_TO DO_.
Whenever the string "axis" appears in a line below, please copy the line out.

_GIVEN INFORMATION_.
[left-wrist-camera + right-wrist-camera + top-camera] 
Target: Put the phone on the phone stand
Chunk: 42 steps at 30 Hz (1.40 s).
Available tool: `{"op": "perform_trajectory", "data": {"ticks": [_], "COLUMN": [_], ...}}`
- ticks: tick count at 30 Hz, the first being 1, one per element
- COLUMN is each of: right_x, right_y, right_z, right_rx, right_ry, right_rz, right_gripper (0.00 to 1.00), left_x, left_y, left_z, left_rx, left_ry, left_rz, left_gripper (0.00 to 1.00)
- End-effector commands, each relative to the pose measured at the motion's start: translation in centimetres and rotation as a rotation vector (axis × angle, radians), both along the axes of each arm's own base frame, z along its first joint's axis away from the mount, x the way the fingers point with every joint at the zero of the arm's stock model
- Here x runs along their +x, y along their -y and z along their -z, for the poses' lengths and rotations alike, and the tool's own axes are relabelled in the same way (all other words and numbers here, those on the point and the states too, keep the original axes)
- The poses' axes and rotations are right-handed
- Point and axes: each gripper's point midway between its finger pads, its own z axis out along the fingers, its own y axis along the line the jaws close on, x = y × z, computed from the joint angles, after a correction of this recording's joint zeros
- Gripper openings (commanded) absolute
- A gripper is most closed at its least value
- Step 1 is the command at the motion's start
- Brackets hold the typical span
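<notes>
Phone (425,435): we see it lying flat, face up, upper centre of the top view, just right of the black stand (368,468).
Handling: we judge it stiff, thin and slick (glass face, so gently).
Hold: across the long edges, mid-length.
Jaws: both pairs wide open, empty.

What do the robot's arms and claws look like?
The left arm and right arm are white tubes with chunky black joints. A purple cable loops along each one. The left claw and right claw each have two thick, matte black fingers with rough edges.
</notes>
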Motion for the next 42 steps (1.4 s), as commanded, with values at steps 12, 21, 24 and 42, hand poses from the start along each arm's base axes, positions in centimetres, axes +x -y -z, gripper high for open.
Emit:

_RESULT OF THIS TASK_.
- End-effector commands, each relative to the pose measured at the motion's start: translation in centimetres and rotation as a rotation vector (axis × angle, radians), both along the axes of each arm's own base frame, z along its first joint's axis away from the mount, x the way the fingers point with every joint at the zero of the arm's stock model
- Point and axes: each gripper's point midway between its finger pads, its own z axis out along the fingers, its own y axis along the line the jaws close on, x = y × z, computed from the joint angles, after a correction of this recording's joint zeros

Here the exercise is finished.